Nous sommes dans un monde marqué par les automatismes. Le véritable langage, ce ne sont plus les écritures mais les chiffres qui, pixélisés en 0 ou 1, forment le monde numérique dans lequel nous évoluons. Les protocoles, les algorithmes, tout ce qui règle les comportements humains et qui visent à « supprimer le facteur subjectif », visent à remplacer une conduite aléatoire par des automatismes et à nous mettre dans une situation de servitude devant nos machines. Ce faisant, nous en venons à nous comporter comme les rouages d’une machine. Il se pourrait que la souffrance au travail trouve là sa source la plus importante. La réactivité remplace la réflexion. C’est ainsi que le Pentagone a remarqué que l’usage de Power point était à terme dangereux car il empêchait les militaires de penser : « c’est dangereux, parce que ça peut créer l’illusion que l’on comprend et que l’on contrôle une situation. Or, dans le monde, certains problèmes ne sont pas transformables en puces » a déclaré le général McMaster en 2005, après les avoir interdits pour la guerre en Irak.

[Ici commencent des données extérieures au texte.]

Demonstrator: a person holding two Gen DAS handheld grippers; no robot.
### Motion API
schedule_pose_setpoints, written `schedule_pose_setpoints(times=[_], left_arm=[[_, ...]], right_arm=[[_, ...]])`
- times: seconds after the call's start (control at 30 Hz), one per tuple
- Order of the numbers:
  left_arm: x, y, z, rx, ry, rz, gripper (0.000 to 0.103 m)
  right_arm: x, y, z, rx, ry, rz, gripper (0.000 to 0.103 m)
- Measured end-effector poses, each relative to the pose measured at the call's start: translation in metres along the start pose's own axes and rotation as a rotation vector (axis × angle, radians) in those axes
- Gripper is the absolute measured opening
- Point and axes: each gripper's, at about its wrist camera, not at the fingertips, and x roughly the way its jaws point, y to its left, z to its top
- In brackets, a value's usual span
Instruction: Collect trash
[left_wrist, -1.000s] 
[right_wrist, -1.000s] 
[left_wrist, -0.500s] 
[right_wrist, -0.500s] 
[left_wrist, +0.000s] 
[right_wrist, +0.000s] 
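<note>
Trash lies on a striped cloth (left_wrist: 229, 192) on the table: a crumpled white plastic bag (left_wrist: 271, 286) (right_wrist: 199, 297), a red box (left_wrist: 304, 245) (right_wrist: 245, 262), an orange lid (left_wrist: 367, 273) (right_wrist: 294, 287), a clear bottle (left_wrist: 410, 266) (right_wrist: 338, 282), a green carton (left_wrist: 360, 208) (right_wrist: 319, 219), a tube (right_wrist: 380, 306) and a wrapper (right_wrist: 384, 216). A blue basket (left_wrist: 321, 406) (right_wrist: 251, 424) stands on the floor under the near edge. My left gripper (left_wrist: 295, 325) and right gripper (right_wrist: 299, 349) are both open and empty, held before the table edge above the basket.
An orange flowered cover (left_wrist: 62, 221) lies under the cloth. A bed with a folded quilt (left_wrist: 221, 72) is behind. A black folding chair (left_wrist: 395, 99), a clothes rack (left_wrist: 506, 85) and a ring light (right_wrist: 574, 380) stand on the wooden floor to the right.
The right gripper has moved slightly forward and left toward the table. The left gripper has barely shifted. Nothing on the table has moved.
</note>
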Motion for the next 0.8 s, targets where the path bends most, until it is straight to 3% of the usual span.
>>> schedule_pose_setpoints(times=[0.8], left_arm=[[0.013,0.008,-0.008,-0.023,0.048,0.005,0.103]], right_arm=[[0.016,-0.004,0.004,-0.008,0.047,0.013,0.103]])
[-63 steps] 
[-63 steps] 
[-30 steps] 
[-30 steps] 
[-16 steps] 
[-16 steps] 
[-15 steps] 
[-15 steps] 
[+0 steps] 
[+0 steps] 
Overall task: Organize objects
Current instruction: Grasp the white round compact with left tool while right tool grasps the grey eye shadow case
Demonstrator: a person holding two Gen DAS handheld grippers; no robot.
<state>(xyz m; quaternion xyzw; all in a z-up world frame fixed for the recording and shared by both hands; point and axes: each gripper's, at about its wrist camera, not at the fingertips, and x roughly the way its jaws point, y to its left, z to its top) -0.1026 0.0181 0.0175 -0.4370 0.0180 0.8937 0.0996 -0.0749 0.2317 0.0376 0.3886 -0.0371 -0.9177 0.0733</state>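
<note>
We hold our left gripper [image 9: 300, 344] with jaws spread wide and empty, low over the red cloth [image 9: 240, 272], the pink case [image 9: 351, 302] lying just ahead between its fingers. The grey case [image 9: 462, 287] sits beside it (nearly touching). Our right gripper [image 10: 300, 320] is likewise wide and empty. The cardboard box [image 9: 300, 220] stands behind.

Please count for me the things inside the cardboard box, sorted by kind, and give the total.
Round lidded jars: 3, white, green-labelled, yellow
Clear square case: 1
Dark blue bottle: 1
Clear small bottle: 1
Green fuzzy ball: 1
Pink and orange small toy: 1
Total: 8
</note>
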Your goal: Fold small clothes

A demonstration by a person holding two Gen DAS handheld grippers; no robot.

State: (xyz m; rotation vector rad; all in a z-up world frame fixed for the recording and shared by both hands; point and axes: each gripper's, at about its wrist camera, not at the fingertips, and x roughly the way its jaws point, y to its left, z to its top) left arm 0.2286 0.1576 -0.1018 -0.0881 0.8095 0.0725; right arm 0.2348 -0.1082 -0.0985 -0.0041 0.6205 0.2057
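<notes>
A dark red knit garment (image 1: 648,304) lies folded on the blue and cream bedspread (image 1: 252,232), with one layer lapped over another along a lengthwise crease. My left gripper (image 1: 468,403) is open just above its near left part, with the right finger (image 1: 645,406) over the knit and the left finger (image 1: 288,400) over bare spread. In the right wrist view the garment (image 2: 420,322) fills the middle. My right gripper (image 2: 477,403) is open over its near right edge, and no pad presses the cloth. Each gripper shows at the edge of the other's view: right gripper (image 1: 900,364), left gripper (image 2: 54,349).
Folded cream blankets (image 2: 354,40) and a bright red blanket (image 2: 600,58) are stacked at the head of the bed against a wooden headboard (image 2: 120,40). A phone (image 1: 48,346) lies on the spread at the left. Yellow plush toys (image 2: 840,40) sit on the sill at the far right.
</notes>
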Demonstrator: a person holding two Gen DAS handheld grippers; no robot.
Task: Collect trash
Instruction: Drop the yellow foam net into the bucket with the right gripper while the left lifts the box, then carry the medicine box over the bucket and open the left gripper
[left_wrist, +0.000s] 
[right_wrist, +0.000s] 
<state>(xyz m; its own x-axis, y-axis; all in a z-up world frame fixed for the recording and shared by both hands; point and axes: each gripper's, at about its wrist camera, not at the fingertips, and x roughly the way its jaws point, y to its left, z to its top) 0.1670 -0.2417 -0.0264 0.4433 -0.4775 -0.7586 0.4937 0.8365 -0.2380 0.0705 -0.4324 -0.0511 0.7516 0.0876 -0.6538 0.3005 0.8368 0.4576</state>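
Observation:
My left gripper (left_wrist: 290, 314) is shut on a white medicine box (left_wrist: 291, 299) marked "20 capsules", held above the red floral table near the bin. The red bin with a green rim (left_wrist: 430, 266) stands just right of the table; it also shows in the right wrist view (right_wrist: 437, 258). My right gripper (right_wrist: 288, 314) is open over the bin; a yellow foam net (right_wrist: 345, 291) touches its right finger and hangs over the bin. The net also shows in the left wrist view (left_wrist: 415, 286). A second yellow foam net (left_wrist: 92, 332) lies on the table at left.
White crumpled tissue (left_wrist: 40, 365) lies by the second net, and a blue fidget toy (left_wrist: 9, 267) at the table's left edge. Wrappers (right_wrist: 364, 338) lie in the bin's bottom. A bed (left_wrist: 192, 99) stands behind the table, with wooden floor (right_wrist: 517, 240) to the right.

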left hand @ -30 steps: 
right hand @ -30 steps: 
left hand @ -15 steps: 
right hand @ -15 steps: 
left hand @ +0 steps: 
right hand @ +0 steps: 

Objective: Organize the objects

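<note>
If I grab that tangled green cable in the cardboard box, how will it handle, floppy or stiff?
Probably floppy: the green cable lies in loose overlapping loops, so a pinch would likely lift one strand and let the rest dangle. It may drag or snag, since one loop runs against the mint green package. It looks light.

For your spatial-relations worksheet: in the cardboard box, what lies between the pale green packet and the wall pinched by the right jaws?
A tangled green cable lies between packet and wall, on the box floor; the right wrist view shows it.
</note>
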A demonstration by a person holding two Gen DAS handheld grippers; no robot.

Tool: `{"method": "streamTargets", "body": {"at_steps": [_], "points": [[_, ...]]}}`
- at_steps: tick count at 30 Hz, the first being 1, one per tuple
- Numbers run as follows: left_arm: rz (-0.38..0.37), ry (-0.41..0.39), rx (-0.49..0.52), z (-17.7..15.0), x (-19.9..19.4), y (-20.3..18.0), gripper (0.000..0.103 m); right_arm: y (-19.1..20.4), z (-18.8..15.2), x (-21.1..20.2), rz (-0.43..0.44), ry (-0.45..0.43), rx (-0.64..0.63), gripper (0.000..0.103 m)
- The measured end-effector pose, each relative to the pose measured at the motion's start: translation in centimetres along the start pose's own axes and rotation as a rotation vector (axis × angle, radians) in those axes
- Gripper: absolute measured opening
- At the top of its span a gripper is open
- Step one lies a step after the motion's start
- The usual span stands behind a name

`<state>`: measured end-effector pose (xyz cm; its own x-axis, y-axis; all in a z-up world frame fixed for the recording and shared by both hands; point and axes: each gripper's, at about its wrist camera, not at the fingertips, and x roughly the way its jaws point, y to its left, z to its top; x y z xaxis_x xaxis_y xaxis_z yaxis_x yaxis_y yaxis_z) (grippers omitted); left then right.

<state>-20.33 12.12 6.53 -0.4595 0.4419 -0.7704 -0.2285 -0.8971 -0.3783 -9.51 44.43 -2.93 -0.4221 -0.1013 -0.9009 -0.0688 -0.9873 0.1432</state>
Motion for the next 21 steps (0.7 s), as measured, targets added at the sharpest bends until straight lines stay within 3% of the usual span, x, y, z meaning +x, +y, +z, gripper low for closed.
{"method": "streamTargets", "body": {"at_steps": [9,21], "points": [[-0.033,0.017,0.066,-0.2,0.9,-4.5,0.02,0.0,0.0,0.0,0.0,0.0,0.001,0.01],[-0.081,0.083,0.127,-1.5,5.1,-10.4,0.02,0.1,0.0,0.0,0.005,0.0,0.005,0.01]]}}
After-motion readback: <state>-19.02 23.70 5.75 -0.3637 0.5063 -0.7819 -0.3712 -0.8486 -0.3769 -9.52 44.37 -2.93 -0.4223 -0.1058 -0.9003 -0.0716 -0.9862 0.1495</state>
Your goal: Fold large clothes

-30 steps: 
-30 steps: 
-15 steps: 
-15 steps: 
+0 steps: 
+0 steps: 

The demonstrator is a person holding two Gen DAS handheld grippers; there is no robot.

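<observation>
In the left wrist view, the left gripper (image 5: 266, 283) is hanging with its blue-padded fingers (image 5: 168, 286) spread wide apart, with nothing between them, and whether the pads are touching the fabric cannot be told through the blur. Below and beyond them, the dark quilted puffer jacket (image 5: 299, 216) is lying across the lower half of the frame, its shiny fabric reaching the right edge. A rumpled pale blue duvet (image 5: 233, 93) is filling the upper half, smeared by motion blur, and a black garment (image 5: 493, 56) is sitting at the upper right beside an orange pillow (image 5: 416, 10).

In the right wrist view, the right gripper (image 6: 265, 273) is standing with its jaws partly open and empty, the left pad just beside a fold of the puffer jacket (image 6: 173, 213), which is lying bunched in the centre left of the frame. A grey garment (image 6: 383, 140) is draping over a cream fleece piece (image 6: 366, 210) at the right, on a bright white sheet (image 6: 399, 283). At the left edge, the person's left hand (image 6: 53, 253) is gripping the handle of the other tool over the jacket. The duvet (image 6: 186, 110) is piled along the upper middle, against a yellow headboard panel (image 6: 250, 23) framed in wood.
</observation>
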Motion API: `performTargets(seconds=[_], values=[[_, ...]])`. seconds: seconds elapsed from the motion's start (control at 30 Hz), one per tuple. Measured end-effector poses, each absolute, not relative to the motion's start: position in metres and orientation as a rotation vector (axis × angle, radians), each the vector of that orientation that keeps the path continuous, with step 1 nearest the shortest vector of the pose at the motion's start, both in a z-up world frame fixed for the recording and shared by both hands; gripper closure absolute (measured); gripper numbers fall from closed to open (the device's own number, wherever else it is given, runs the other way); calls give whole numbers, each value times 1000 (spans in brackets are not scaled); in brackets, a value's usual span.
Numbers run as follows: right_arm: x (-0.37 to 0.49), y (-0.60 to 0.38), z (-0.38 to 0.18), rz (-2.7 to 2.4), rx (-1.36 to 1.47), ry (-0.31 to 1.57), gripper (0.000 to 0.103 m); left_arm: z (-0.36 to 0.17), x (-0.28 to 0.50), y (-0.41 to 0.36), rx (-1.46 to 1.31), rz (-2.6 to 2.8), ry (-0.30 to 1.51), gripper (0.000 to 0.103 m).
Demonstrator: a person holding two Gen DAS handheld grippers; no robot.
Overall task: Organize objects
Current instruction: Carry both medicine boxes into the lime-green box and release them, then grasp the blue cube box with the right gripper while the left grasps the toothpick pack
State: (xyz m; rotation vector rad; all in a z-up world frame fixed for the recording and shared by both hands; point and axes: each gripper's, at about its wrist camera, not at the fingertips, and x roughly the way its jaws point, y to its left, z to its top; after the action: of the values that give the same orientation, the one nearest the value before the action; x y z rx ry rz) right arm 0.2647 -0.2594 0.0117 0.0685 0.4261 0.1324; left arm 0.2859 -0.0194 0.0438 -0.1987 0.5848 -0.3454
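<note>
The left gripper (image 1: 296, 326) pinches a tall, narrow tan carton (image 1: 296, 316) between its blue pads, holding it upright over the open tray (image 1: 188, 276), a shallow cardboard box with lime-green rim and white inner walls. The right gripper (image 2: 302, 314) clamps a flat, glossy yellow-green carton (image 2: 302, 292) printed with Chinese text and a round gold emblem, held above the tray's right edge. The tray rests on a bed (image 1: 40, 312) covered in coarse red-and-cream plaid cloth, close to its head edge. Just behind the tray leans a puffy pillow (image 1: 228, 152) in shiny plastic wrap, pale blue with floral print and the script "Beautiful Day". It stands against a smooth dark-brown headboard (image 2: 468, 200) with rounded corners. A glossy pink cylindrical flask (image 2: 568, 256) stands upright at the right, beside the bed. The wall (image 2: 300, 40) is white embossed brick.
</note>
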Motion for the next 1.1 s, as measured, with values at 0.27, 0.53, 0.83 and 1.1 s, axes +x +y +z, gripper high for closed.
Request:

Tout se passe comme si l’on réduisait l’intelligence à l’instinct, quitte à appeler « intelligence » l’instinct, comme si les algorithmes allaient supprimer l’errance et le hasard. On cherche ainsi à garantir la prévisibilité de nos sociétés.
p. 41-42
Intervention de Dominique Folscheid, philosophe, professeur émérite, Université Gustave Eiffel, lors du colloque "La médecine confrontée aux limites" au Collège des Bernardins.